PROBLEM STATEMENT — Give the lines below again, exactly as they stand, and leave out the images.

■ ■ ■ ■ ■

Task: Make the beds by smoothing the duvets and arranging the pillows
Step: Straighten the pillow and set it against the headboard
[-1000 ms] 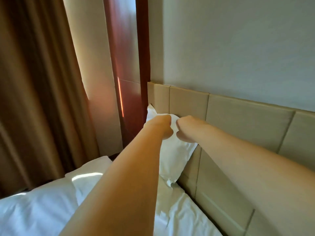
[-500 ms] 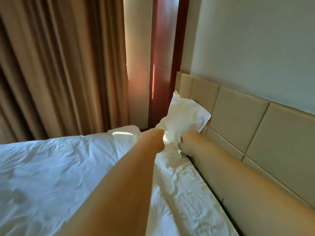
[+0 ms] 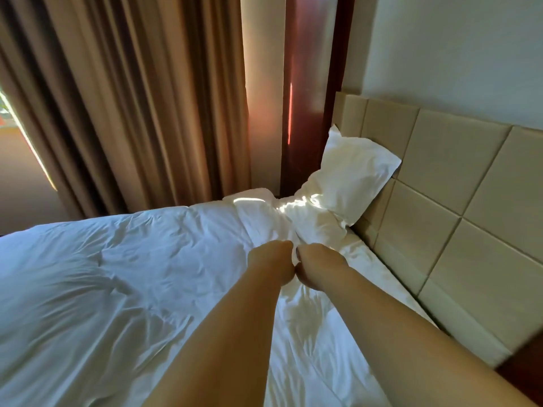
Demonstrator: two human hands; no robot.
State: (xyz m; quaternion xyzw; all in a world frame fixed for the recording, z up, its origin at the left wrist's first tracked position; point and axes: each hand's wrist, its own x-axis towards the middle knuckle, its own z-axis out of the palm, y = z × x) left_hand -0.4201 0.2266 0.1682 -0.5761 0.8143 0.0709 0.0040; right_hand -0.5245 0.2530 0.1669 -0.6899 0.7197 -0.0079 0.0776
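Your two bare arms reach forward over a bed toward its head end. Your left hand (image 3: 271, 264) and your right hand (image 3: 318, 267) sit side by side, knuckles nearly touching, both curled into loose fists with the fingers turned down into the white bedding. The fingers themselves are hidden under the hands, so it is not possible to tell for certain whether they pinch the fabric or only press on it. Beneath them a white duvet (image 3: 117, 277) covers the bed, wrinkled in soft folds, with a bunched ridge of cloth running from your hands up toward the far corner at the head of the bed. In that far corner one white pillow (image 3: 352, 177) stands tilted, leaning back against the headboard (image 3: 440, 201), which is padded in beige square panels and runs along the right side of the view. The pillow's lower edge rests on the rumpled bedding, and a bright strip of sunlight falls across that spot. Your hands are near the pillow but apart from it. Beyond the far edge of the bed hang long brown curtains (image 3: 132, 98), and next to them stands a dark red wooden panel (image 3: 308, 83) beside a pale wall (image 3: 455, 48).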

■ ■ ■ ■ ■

OUTPUT FOR THIS EXERCISE —
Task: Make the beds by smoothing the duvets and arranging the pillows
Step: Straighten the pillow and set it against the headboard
[-1000 ms] 
[-500 ms] 
[+0 ms] 
Demonstrator: two human hands; no robot.
State: (xyz m; quaternion xyzw; all in a world frame fixed for the recording, z up, its origin at the left wrist's first tracked position; point and axes: each hand's wrist, its own x-axis towards the middle knuckle, its own z-axis out of the palm, y = z × x) left_hand -0.4201 0.2266 0.1682 -0.5761 0.8143 0.0709 0.0040; right_hand -0.5245 0.2530 0.1669 -0.6899 0.7197 -0.0079 0.0776
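Your two bare arms reach forward over a bed toward its head end. Your left hand (image 3: 271, 264) and your right hand (image 3: 318, 267) sit side by side, knuckles nearly touching, both curled into loose fists with the fingers turned down into the white bedding. The fingers themselves are hidden under the hands, so it is not possible to tell for certain whether they pinch the fabric or only press on it. Beneath them a white duvet (image 3: 117, 277) covers the bed, wrinkled in soft folds, with a bunched ridge of cloth running from your hands up toward the far corner at the head of the bed. In that far corner one white pillow (image 3: 352, 177) stands tilted, leaning back against the headboard (image 3: 440, 201), which is padded in beige square panels and runs along the right side of the view. The pillow's lower edge rests on the rumpled bedding, and a bright strip of sunlight falls across that spot. Your hands are near the pillow but apart from it. Beyond the far edge of the bed hang long brown curtains (image 3: 132, 98), and next to them stands a dark red wooden panel (image 3: 308, 83) beside a pale wall (image 3: 455, 48).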

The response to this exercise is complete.